%%

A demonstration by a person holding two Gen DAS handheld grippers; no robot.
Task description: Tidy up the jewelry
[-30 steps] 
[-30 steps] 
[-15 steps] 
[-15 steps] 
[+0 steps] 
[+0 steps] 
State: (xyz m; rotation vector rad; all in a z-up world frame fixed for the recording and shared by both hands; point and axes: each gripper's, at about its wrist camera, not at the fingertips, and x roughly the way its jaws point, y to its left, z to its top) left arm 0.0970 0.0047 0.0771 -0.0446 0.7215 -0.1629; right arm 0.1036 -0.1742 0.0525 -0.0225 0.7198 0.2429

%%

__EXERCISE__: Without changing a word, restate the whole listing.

__EXERCISE RESPONSE__:
A demonstration by a person holding two Gen DAS handheld grippers; no robot.
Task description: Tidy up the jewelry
[-30 steps] 
[-30 steps] 
[-15 steps] 
[-15 steps] 
[+0 steps] 
[+0 steps] 
State: (xyz m; rotation vector rad; all in a z-up world frame fixed for the recording and shared by both hands; point and axes: each gripper's, at about its wrist camera, not at the fingertips, and x roughly the way its jaws point, y to its left, z to its top) left arm 0.0970 0.0047 0.0771 -0.0446 0.7215 -0.1629; right arm 0.1036 -0.1742 0.0525 -0.0225 0.7198 0.2429

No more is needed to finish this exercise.